Hybrid ablation: a team operation with better outcomes

The hybrid ablation treatment developed at Maastricht UMC+ leads to better results in persistent atrial fibrillation than the standard treatment, catheter ablation. About twice as many patients no longer have symptoms after a year. Moreover, the quality of life after one year is the same for both treatments, despite the fact that hybrid ablation is a heavier procedure and requires more recovery time.

The research team, led by cardiac surgeon Bart Maesen and cardiologist Justin Luermans of the Heart+Vascular Center of Maastricht UMC+ (MUMC+), recently published the results in the scientific journal JACC: Clinical Electrophysiology.

Atrial fibrillation

A patient with atrial fibrillation has an irregular and often accelerated heartbeat. This is caused by electrical impulses occurring in several places in the atria, whereas normally they occur only in a specific place, the sinus node. As a result, too many stimuli also often travel to the ventricles, causing them to contract rapidly and irregularly. Patients are not all affected equally, but common symptoms include palpitations, sweating, dizziness, shortness of breath and fatigue. Some patients feel very limited in their daily lives.

Treatment

The cardiologist may prescribe medication to control atrial fibrillation. Depending on the success of medication and the severity of the arrhythmias, ablation may also be chosen. In ablation, a doctor burns a number of dots into the heart tissue to block the unnecessary electrical stimuli. This can be done in several ways: the cardiologist can apply the ablation points through the groin to the inside of the atria of the heart (catheter ablation). Alternatively, a cardiac surgeon can apply the ablation points on the outside of the atria through keyhole surgery. The disadvantage is that this sometimes has to be done several times because in a patient with long-term atrial fibrillation the effect of catheter ablation is often limited. In addition, keyhole surgery does not allow for a good check that the stimuli are properly blocked.

Hybrid ablation

In 2010, cardiologists and cardiac surgeons at MUMC+ therefore developed a method to perform both forms of ablation in one operation: hybrid ablation (HA). This required a new way of working, with teams from two specialties performing an operation together. Since then, hybrid ablation has been adopted by several centers around the world, but the MUMC+ is the only Dutch hospital where this HA is performed by the two teams in one operation. It is a major surgery, requiring a hospital stay of 5 or 6 days and six months of rehabilitation. This is in contrast to catheter ablation, for which patients are usually hospitalized for two days. Therefore, it was necessary to investigate whether the HA leads to better outcomes and quality of life.

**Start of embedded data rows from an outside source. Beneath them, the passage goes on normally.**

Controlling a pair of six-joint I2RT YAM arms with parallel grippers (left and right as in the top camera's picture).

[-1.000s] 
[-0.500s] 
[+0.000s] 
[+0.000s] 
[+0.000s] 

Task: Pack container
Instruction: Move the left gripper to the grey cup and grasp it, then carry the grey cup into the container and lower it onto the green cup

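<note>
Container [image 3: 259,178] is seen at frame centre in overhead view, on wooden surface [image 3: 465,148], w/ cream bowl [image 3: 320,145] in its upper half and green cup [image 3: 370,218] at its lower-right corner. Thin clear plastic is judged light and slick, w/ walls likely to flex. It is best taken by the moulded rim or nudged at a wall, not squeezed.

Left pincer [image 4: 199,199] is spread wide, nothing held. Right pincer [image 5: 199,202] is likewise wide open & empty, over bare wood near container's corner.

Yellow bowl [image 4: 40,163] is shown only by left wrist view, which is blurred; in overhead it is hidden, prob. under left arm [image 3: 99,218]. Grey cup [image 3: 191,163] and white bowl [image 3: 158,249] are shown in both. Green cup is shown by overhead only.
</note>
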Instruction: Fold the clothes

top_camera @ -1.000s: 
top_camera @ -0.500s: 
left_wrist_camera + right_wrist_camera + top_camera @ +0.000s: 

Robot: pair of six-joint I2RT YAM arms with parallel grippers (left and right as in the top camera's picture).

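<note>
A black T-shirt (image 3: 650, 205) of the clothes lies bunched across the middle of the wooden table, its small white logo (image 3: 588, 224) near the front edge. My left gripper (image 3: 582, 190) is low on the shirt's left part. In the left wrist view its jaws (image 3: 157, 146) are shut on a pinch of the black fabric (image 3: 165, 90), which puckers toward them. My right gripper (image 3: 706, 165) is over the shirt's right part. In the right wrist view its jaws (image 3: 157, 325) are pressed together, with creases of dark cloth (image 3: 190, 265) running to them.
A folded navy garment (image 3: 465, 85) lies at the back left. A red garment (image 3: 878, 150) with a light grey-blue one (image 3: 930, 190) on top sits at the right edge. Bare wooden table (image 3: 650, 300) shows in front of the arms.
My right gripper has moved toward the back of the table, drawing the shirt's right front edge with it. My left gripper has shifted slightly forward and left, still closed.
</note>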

Complaint-free and quality of life

The researchers followed 43 patients receiving treatment for persistent atrial fibrillation. Based on lottery, some (19) received the HA, the rest received catheter ablation (KA). After one year, 89% of the HA group were found to have no more symptoms without medication use, compared to 41% in the KA group. Moreover, the quality of life of both patient groups was found to be similar after one year. Thus, it appears that the investment of the more severe surgery provides a better outcome and the same quality of life.

Valid option

Cardiac surgeon Dr. Bart Maesen forms the Maastricht HA team together with colleague Elham Bidar and cardiologists Dr. Justin Luermans and Dr. Marisevi Chaldoupi. Together they perform the operations and did the research. Maesen: "We are happy to see that hybrid ablation leads to good outcomes. It is not our intention that every patient with atrial fibrillation should now receive hybrid ablation, but we think it is important that the treatment is discussed as a serious option. Then the patient can make their own choice: a more serious surgery with a higher success rate or a less invasive treatment that may be less successful and therefore need to be performed more often. We hope that hybrid ablation will also get a role in the new guidelines for persistent atrial fibrillation.